### Exercise instructions
Within the listing below, please copy exactly the lines between the line holding "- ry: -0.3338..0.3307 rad" and the line holding "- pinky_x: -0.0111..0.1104", inclusive.

:::

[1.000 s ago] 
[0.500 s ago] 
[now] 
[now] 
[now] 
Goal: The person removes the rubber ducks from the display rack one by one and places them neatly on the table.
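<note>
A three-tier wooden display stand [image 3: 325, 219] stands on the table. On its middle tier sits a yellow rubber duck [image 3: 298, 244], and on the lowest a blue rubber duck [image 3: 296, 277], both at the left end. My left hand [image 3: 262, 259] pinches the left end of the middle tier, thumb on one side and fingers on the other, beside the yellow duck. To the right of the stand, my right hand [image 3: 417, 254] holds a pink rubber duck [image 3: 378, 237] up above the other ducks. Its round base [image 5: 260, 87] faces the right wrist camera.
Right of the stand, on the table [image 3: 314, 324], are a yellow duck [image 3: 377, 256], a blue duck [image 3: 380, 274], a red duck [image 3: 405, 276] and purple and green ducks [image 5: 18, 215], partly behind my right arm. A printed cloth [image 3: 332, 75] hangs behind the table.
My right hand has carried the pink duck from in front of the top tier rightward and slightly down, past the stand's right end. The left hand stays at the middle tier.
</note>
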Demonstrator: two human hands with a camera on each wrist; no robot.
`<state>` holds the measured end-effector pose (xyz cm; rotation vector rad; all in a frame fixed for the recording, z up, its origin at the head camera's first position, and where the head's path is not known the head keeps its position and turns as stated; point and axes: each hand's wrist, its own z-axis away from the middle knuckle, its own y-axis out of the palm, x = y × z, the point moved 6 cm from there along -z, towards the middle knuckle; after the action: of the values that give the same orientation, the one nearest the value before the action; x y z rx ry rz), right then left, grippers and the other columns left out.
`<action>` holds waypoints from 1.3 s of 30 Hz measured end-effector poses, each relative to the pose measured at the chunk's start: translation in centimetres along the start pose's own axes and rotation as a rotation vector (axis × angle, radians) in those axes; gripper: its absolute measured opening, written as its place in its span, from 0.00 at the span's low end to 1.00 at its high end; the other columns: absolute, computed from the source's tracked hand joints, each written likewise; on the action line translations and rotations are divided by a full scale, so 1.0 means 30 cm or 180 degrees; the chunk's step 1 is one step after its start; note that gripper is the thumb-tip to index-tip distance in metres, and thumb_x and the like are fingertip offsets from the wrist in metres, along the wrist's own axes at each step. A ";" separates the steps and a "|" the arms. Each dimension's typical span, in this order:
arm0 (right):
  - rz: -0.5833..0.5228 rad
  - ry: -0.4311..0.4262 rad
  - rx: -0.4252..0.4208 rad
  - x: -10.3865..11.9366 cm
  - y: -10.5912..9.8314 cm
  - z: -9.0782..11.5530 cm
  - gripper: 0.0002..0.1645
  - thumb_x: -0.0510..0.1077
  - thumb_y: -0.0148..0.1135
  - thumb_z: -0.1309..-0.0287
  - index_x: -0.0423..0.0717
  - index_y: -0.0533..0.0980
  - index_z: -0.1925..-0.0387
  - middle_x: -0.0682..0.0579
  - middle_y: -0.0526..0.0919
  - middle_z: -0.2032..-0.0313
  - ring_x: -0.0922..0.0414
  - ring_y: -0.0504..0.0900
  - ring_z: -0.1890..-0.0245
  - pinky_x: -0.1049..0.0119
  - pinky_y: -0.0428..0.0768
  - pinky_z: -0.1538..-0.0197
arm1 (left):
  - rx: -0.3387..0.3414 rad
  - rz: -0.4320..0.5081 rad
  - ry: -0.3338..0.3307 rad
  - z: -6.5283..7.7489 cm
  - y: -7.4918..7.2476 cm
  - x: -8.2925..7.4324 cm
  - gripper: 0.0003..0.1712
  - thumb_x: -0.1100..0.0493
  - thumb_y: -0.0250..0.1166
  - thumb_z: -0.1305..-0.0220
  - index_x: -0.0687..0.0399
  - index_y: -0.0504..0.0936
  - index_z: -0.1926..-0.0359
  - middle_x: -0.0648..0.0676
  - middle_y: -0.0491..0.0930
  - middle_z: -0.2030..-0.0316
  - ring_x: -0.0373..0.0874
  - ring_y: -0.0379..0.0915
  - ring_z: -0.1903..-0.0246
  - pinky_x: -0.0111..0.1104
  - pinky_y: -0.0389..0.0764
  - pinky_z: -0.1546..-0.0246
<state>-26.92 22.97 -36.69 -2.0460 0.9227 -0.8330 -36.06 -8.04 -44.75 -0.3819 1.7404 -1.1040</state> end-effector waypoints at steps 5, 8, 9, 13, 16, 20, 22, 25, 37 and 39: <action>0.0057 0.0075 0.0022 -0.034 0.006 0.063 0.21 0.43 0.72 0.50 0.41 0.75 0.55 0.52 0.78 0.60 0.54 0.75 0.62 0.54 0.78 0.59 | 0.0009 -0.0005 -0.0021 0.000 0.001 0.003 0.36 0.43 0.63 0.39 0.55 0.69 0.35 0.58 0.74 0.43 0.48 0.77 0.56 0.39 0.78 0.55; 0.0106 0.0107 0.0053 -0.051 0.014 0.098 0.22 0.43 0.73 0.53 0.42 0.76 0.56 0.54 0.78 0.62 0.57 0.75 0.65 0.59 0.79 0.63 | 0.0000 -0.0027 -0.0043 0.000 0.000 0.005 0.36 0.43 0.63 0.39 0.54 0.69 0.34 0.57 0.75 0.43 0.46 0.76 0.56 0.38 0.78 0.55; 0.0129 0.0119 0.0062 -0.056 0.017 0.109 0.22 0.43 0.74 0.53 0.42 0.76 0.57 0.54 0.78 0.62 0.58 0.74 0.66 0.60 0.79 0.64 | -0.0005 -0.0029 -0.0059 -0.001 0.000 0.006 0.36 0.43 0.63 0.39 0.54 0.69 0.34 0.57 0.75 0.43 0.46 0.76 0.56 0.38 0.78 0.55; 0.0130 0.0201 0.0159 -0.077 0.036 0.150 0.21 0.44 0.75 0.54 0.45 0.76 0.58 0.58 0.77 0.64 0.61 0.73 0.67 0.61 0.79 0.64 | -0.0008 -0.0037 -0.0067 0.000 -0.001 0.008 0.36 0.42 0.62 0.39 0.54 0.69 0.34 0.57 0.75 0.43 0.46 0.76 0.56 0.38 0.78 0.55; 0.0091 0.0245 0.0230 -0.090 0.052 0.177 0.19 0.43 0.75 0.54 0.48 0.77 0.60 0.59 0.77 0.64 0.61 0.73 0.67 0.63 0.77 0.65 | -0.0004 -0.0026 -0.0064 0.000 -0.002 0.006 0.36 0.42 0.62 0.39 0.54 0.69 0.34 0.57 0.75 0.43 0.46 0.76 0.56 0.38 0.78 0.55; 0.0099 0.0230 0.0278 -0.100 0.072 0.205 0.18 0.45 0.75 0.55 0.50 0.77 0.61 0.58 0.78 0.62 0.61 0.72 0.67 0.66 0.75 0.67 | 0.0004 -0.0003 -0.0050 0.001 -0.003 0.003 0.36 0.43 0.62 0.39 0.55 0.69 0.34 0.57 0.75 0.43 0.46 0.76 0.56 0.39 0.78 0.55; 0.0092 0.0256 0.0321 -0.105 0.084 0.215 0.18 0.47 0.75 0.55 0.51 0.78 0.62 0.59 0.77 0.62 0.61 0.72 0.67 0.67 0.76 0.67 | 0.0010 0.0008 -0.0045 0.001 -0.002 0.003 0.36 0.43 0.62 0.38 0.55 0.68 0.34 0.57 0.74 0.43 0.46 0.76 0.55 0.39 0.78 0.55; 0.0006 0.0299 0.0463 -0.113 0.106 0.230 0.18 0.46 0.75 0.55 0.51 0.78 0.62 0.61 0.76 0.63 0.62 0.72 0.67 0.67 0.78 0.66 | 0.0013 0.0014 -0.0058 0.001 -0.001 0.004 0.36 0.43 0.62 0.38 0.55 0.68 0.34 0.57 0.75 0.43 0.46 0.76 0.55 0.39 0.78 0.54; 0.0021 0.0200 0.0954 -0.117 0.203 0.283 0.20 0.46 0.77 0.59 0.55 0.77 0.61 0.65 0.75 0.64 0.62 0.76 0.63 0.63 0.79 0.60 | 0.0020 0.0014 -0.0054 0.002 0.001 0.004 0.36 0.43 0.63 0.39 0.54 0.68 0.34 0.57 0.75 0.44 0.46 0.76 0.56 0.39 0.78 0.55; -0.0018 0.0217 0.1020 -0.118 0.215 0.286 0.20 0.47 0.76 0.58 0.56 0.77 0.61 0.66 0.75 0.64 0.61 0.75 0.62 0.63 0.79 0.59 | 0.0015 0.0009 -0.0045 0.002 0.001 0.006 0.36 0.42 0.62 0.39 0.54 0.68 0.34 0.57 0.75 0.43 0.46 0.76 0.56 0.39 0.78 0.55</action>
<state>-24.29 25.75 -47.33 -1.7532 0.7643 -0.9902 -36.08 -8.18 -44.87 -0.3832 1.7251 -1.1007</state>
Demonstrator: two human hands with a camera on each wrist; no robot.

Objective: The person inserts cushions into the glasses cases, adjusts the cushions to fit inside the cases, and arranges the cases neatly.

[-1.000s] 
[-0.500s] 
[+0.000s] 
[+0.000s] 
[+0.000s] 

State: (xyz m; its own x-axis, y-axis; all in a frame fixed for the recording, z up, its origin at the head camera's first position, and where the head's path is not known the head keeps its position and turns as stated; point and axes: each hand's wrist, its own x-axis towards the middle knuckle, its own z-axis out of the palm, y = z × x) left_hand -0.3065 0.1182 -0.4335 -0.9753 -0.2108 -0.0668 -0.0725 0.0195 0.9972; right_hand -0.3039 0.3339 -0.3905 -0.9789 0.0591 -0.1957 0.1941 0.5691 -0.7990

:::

### Output
  - ry: -0.3338..0.3307 rad
  - z: -6.5283..7.7489 cm
  - y: -7.4918..7.2476 cm
  - x: -8.2925..7.4324 cm
  - gripper: 0.0003..0.1712
  - thumb_x: -0.1100..0.0493
  - thumb_y: -0.0250..0.1166
  - thumb_z: -0.1305..-0.0220
  - index_x: -0.0687..0.0399
  - index_y: -0.0504..0.0936
  - index_z: -0.1926..-0.0359
  - middle_x: -0.0648..0.0676
  - middle_y: -0.0491..0.0930
  - middle_z: -0.2030..-0.0316
  - ring_x: -0.0373..0.0874
  - ring_y: -0.0379..0.0915
  - ring_z: -0.1903..-0.0246
  - pinky_x: -0.0111..0.1104

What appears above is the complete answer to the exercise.